Each line below must be written out exactly as shown.
----- Collected data -----
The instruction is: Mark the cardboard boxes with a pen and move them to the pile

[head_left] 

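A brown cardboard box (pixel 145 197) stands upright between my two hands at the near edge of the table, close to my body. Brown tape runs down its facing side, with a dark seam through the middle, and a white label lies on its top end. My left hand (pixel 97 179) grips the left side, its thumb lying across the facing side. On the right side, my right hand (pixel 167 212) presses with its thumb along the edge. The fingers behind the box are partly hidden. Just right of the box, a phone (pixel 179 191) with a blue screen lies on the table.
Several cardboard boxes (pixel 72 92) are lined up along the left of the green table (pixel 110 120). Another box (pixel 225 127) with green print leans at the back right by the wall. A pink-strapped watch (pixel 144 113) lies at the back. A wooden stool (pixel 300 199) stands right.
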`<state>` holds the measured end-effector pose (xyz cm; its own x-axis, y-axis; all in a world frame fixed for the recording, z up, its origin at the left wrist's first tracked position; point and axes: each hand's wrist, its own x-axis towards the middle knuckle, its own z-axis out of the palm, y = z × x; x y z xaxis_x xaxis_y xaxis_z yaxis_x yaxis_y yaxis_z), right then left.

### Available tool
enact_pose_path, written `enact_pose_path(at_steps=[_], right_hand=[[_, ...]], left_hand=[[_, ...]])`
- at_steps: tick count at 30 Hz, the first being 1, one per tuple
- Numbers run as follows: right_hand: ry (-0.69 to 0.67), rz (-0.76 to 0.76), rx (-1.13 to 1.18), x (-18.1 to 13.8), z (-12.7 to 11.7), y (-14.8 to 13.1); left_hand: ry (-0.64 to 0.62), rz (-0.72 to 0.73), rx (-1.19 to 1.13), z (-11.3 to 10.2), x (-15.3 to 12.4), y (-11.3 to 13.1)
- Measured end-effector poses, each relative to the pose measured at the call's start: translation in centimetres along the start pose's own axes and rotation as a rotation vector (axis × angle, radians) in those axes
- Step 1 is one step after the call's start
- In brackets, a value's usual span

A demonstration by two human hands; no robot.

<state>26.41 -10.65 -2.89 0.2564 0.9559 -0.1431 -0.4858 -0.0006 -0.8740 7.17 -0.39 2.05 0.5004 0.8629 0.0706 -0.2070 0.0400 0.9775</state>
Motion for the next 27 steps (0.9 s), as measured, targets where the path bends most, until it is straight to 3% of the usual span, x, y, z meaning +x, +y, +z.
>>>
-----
▶ [Written reply]:
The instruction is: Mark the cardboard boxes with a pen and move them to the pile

[head_left] 

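A brown cardboard box (pixel 145 197) stands upright between my two hands at the near edge of the table, close to my body. Brown tape runs down its facing side, with a dark seam through the middle, and a white label lies on its top end. My left hand (pixel 97 179) grips the left side, its thumb lying across the facing side. On the right side, my right hand (pixel 167 212) presses with its thumb along the edge. The fingers behind the box are partly hidden. Just right of the box, a phone (pixel 179 191) with a blue screen lies on the table.
Several cardboard boxes (pixel 72 92) are lined up along the left of the green table (pixel 110 120). Another box (pixel 225 127) with green print leans at the back right by the wall. A pink-strapped watch (pixel 144 113) lies at the back. A wooden stool (pixel 300 199) stands right.
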`<state>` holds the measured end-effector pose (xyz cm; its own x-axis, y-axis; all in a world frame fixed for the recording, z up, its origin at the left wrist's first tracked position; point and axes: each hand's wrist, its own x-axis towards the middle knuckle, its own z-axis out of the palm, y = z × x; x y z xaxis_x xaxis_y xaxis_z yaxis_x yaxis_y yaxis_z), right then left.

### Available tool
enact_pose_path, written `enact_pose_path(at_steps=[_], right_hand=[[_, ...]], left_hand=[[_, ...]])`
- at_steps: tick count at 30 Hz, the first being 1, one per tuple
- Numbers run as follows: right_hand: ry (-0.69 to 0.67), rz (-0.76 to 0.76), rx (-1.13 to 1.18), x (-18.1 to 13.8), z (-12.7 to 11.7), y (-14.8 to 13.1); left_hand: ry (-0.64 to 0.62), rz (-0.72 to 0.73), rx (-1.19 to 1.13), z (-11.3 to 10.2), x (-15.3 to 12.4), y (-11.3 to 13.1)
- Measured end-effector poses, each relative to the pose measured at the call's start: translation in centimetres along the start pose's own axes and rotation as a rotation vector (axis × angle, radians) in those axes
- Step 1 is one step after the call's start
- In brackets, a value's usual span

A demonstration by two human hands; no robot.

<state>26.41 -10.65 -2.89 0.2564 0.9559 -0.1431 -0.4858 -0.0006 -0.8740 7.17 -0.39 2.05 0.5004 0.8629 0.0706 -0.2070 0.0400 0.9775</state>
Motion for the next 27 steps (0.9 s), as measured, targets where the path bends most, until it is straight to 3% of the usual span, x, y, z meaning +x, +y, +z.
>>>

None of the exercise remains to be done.